Greek Prime Minister calls for UK to return all parts of the Parthenon

The Greek Prime Minister, Kyriakos Mitsotakis, took advantage of this Monday to request the return of ten fragments to the Acropolis Museum, until now exhibited in the National Archaeological Museum, and thus send a resounding message asking for the return of all the sculptures of the Parthenon.

"The reunification of the Parthenon Sculptures is not a question of distance because, whether they are here in Athens or anywhere else in the world, your destination can only be the Sacred Rock (the Acropolis) and this great museum "Mitsotakis pointed out from the Parthenon Room.

The prime minister stressed that the return of the pieces found in the British Museum "It is a request from UNESCO and a request from the majority of public opinion in the UK as well."

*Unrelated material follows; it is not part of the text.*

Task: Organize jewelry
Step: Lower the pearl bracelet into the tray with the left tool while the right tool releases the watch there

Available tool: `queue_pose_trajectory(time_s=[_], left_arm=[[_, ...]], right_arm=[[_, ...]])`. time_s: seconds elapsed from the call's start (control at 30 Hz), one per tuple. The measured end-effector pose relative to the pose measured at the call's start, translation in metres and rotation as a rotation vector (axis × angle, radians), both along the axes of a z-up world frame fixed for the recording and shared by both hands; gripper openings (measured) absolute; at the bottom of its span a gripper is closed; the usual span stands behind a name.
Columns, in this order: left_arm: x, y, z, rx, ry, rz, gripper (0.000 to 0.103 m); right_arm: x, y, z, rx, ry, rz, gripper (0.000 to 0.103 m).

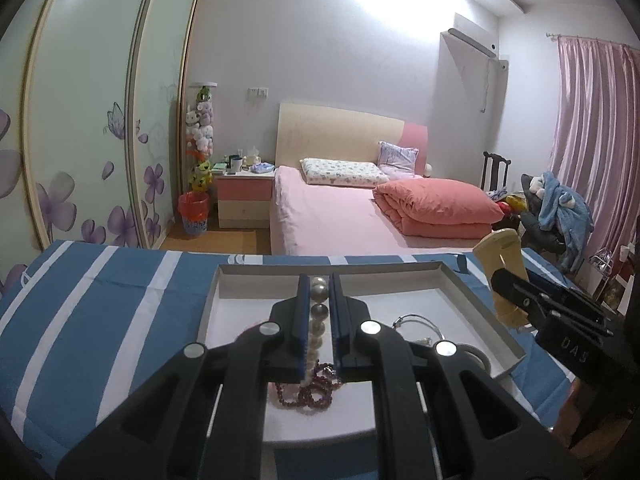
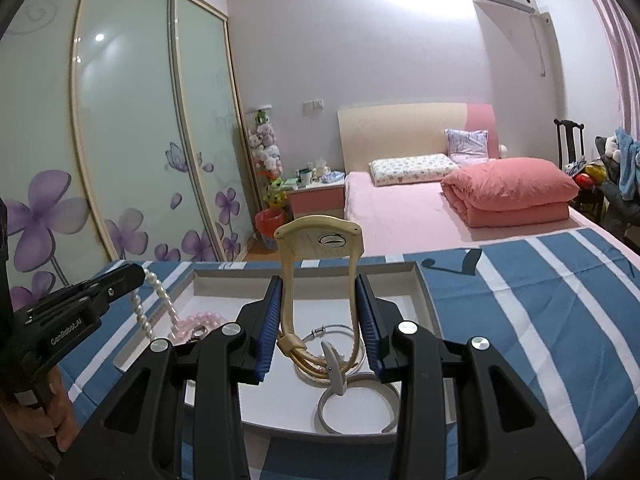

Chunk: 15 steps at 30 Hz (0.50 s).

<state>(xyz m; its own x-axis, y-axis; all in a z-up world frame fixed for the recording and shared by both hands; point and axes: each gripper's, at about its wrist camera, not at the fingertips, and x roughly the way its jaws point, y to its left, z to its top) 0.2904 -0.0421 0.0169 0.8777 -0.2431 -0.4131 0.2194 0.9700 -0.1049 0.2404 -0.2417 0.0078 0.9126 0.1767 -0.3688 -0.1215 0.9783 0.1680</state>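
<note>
My left gripper (image 1: 320, 280) is shut on a white pearl necklace (image 1: 319, 312) and holds it over a shallow grey-rimmed tray (image 1: 476, 300); the strand hangs from it in the right wrist view (image 2: 160, 300). My right gripper (image 2: 320, 292) is shut on a cream-yellow wristwatch (image 2: 320, 240), held upright above the tray (image 2: 426, 292); it also shows in the left wrist view (image 1: 500, 264). In the tray lie a dark red bead bracelet (image 1: 316, 392), pink beads (image 2: 204, 320), a thin silver bangle (image 1: 420, 322) and a grey bangle (image 2: 356, 404).
The tray sits on a blue-and-white striped cloth (image 1: 100, 292). Beyond it are a pink bed (image 1: 328, 208) with a folded salmon quilt (image 1: 436, 208), a nightstand (image 1: 244, 196), a red bin (image 1: 194, 214), sliding wardrobe doors (image 2: 120, 140) and a cluttered chair (image 1: 556, 208).
</note>
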Motion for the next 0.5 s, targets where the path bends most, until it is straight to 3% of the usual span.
queue_pose_trajectory(time_s=[0.5], left_arm=[[0.029,-0.002,-0.03,0.002,0.093,-0.001,0.012]], right_arm=[[0.026,0.007,-0.022,-0.005,0.126,0.018,0.038]])
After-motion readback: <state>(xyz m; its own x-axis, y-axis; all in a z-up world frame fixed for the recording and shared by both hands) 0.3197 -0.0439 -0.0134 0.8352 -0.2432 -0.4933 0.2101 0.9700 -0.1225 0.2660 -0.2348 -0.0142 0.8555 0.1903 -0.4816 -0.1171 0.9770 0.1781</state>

Mitsotakis added that it is about a matter that the British Prime Minister "personally understands", Boris johnson, with whom he exchanged views at their recent meeting.

Regarding Johnson, he stressed: ¨Having himself received classical studies and being an amateur of ancient Greece, I'm sure it won't block any possible future deals, lifting any possible political obstruction. "

"If necessary," Mitsotakis concluded about Johnson's predisposition. modifying UK museum law to facilitate the reunification of the Parthenon sculptures¨.

The ten fragments installed today along with the rest of the pieces, hitherto preserved in the National Archaeological Museum in Athens, come from the Friesian, the metopes and pediments of the Parthenon.

One of them, the upper part of a young head, is connected with the figure of the second left supervisor of the Panathenaic procession, represented on stone VII of the eastern frieze and it is the only authentic stone fragment in the Acropolis Museum, since the rest is in the Louvre Museum, in Paris.

The Greek Minister of Culture, Lina Mendoni, present at the event, stressed that the return of these pieces is not only symbolic, but also "absolutely essential", as part of Greece's fight for the repatriation of all the Parthenon sculptures.

At the beginning of the 19th century, the marbles traveled to the United Kingdom when the British ambassador of the Ottoman Empire, Thomas Bruce, better known as Lord Elgin, who defined himself as a lover of antiquities, he got permission from the sultan to take part of the metopes and the interior frieze of the Parthenon.

He sold it to his Government for 35,000 pounds and since 1939 these jewels have been exhibited in the British Museum, while the Acropolis Museum only exhibits copies.